## Task details:
Could you copy exactly the lines below from the one with "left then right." to the one with "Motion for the", inclusive, leaving out any pictures?

## Information shown:
══════════

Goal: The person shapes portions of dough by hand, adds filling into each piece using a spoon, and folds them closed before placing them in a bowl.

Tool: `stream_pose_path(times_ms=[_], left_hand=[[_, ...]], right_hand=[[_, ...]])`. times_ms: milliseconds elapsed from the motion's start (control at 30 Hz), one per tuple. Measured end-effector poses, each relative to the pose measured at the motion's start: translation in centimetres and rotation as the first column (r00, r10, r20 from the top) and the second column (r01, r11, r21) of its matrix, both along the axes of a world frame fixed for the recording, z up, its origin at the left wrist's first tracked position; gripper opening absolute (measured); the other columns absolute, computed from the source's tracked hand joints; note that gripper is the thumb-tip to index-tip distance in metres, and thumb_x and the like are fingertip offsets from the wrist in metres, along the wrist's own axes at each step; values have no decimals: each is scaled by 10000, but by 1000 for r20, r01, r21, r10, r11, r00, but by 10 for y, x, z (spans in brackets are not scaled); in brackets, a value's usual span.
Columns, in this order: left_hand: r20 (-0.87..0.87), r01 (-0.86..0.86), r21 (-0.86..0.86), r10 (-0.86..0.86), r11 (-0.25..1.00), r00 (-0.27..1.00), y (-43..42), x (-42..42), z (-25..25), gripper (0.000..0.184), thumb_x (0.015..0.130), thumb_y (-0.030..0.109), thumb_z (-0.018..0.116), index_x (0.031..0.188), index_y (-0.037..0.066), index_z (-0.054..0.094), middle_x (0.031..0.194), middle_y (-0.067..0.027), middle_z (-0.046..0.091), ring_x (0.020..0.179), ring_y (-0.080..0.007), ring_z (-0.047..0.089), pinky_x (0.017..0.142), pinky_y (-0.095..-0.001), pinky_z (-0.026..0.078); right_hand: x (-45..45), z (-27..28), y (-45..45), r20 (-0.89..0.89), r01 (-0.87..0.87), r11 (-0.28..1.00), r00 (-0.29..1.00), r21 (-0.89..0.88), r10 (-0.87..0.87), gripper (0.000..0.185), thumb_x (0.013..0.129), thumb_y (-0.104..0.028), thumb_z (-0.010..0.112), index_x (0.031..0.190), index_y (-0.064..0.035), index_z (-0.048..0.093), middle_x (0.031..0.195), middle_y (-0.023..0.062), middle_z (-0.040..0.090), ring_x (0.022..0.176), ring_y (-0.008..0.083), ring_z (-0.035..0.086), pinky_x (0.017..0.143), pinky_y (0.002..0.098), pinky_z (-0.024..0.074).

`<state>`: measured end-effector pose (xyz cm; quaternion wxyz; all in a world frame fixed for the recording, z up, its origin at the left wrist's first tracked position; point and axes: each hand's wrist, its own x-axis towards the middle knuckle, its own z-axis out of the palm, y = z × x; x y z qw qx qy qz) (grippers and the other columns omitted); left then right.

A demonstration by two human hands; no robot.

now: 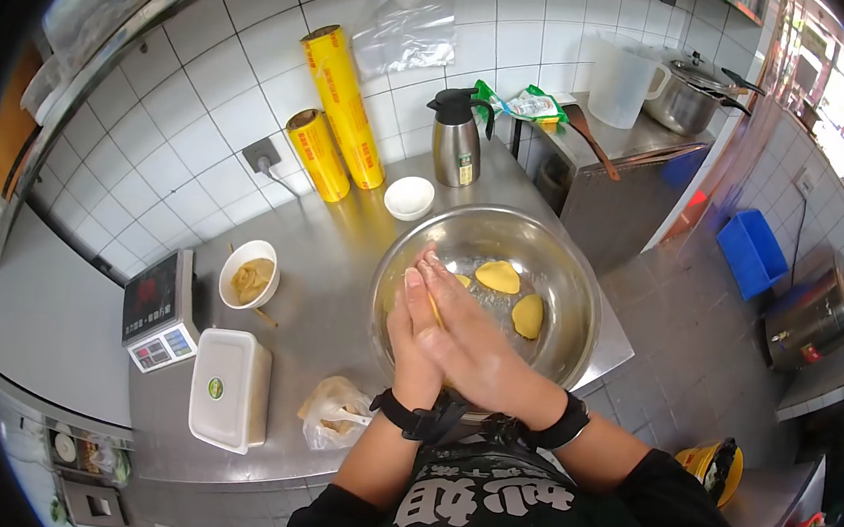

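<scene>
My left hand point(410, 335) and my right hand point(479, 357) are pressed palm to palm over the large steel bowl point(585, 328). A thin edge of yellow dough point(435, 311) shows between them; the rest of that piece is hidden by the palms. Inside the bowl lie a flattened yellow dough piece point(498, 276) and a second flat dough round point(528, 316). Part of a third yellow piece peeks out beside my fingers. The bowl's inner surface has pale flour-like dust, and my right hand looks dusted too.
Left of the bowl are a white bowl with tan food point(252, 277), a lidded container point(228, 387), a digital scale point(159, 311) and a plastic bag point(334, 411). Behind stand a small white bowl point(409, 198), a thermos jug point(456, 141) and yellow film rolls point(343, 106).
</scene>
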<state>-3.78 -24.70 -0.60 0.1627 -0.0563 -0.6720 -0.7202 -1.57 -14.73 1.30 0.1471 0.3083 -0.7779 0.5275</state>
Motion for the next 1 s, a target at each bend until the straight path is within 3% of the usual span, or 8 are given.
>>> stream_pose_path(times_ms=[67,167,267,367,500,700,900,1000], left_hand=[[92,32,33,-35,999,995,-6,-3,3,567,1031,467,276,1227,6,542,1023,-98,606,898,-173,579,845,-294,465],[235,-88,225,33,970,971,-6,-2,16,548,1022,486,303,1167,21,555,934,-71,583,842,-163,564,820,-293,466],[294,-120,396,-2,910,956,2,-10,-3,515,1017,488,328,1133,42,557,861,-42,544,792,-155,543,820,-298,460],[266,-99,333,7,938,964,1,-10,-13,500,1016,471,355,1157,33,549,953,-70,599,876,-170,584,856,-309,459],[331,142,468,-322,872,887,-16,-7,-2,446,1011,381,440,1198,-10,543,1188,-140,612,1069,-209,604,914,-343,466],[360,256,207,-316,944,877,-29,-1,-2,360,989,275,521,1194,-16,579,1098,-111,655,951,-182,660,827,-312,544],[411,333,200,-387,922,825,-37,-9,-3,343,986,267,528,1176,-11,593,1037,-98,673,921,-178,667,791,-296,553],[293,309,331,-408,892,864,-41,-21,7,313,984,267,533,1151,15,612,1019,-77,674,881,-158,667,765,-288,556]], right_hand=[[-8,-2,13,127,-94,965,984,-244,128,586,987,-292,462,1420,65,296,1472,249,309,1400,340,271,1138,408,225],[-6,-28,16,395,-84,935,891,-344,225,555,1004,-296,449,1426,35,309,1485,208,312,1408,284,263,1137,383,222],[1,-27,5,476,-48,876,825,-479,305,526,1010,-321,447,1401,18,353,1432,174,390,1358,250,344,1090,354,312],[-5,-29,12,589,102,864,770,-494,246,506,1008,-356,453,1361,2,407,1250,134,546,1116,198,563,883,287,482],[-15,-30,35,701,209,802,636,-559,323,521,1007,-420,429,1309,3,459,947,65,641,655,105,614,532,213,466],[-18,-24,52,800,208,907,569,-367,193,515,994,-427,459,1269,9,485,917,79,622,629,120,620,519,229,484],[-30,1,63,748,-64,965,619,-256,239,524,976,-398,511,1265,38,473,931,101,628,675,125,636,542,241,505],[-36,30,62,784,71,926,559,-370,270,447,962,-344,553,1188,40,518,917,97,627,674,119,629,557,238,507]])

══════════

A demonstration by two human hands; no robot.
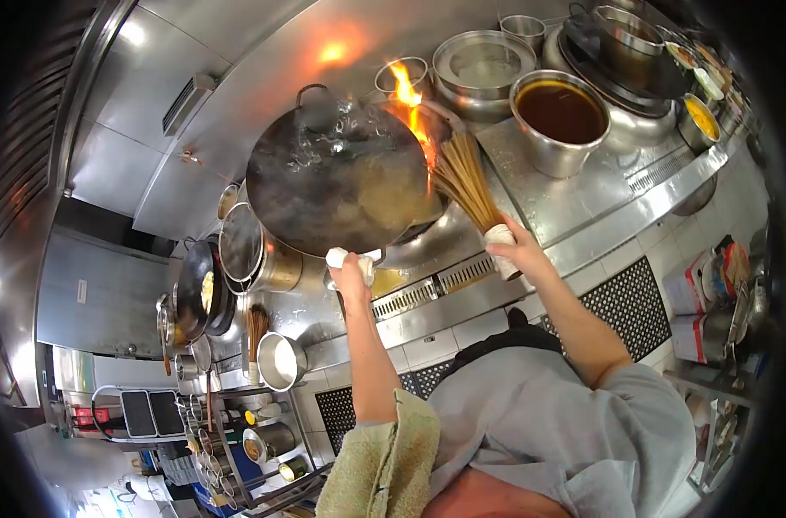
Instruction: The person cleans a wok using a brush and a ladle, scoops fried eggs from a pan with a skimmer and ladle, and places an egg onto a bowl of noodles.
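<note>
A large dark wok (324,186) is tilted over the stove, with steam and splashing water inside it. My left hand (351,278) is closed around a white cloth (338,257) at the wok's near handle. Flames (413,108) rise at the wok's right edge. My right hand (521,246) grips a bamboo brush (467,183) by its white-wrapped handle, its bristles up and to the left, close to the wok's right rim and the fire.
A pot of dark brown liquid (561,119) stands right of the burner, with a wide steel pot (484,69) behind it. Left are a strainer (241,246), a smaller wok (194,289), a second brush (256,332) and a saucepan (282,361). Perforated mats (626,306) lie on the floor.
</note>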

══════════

## Solution to this problem:
`<state>`: measured end-effector pose (xyz cm; quaternion wxyz; all in a world frame fixed for the recording, z up, its origin at the left wrist's first tracked position; point and axes: each hand's wrist, its own x-axis towards the middle knuckle, its own z-axis out of the palm, y = z × x; x y z qw qx qy qz) (grippers and the other columns omitted); left then right.

A demonstration by two human hands; no robot.

now: 

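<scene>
My left hand point(410, 335) and my right hand point(479, 357) are pressed palm to palm over the large steel bowl point(585, 328). A thin edge of yellow dough point(435, 311) shows between them; the rest of that piece is hidden by the palms. Inside the bowl lie a flattened yellow dough piece point(498, 276) and a second flat dough round point(528, 316). Part of a third yellow piece peeks out beside my fingers. The bowl's inner surface has pale flour-like dust, and my right hand looks dusted too.
Left of the bowl are a white bowl with tan food point(252, 277), a lidded container point(228, 387), a digital scale point(159, 311) and a plastic bag point(334, 411). Behind stand a small white bowl point(409, 198), a thermos jug point(456, 141) and yellow film rolls point(343, 106).
</scene>
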<state>-3.78 -24.70 -0.60 0.1627 -0.0563 -0.6720 -0.7202 -1.57 -14.73 1.30 0.1471 0.3083 -0.7779 0.5275</state>
Motion for the next 1 s, a target at each bend until the straight path is within 3% of the usual span, or 8 are given.

That completes the response to the exercise.